Glosarium AI
Kamus lengkap Kecerdasan Buatan
Sliding Window
Feature engineering method that segments a time series into fixed-size subsequences that move one time step at a time to create training samples.
STL Decomposition (Seasonal-Trend decomposition using Loess)
Robust algorithm that decomposes a time series into three components: trend, seasonality, and residual, facilitating analysis and modeling for predictive maintenance.
Temporal Differentiation
Stationarization transformation that calculates the difference between successive observations to eliminate trend and make the time series more stable for modeling.
Anomaly Detection by Isolation Forest
Cleaning algorithm that isolates observations by building random decision trees, where anomalies are identified by their shorter path to a leaf.

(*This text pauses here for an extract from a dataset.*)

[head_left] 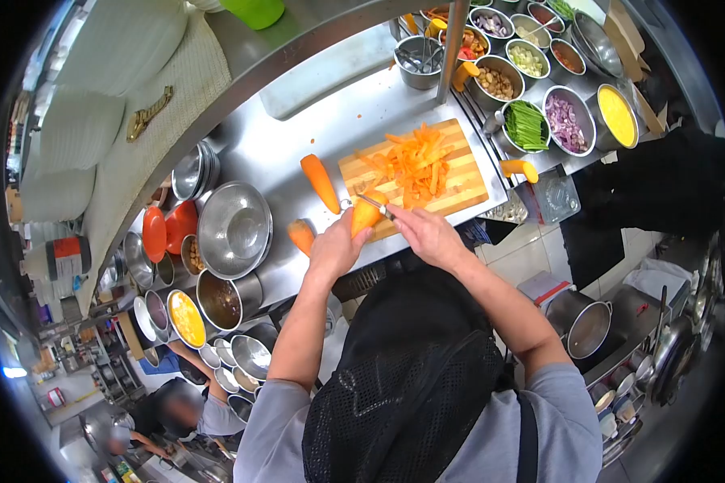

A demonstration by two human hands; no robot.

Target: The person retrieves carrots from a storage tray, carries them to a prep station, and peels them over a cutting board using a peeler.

Temporal Min-Max Normalization
Scaling method that transforms time series values into a fixed range [0, 1] using the minimum and maximum of the training window to preserve temporal relationships.
Lag Feature Engineering
Creation of explanatory variables based on lagged values of the original time series to capture temporal dependencies and autocorrelation.

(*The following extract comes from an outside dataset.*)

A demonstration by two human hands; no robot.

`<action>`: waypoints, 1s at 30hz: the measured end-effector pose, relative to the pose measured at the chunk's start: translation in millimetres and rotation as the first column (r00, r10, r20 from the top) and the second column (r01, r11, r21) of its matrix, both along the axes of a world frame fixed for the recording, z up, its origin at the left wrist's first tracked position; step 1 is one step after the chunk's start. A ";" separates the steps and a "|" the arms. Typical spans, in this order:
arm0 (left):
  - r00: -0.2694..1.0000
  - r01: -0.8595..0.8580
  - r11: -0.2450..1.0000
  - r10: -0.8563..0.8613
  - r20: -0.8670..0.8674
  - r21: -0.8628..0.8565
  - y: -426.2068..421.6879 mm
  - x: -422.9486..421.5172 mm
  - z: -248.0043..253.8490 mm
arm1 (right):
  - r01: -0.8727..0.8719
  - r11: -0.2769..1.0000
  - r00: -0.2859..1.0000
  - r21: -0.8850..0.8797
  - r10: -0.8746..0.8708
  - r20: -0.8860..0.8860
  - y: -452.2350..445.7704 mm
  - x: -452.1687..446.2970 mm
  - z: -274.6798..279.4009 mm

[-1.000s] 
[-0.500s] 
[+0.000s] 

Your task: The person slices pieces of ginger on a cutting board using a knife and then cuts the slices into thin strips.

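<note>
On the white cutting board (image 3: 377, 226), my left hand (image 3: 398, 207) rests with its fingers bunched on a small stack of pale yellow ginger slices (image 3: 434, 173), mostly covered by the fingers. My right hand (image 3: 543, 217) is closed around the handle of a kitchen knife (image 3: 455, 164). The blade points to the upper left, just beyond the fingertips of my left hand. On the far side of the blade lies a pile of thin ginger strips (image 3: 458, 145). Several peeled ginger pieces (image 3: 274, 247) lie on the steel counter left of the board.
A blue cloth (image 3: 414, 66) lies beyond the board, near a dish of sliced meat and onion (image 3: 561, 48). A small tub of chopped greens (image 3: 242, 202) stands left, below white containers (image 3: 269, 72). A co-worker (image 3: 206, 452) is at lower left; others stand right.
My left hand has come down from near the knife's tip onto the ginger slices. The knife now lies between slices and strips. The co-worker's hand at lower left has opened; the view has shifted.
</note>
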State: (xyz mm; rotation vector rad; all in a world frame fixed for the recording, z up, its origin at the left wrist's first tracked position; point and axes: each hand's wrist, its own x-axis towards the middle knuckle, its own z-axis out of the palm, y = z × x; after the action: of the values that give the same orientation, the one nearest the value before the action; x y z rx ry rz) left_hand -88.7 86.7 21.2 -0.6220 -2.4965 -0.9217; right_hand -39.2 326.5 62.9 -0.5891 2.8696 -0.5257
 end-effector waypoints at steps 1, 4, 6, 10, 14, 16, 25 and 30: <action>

Temporal Aggregation by Moving Average
Noise reduction technique that calculates the average of observations over a sliding time window to smooth short-term fluctuations and reveal underlying trends.
Temporal Z-Score Standardization
Normalization that subtracts the mean and divides by the standard deviation calculated over a time window to center and scale the data, making models less sensitive to scales.
Cyclic Encoding of Temporal Features
Transformation that represents cyclic temporal features (hour, day, month) by their sine and cosine to preserve the circular nature of time in models.
Temporal KNN Imputation
Method for filling missing values that uses the k nearest neighbors in time to estimate the missing value, based on the similarity of adjacent sequences.
Butterworth Low-Pass Filtering
Denoising technique that eliminates high frequencies from a time series while preserving low frequencies, using a filter with a flat frequency response in the passband.
Temporal Resampling
Process that modifies the sampling frequency of a time series through upsampling or downsampling to align data on a uniform temporal grid.
Change Point Detection
Algorithm that identifies moments when the statistical properties of a time series change significantly, crucial for detecting transitions between operational states.
Wavelet Transform
Decomposition technique that analyzes a time series at different frequencies and temporal resolutions, allowing isolation of local features for fault detection.
Creation of Rolling Statistical Features
Generation of descriptive variables calculated on sliding temporal windows such as variance, skewness, or kurtosis to capture the local dynamics of signals.
Spline Interpolation Imputation
Advanced method for filling missing values that uses piecewise polynomials to create a smooth curve passing through known data points.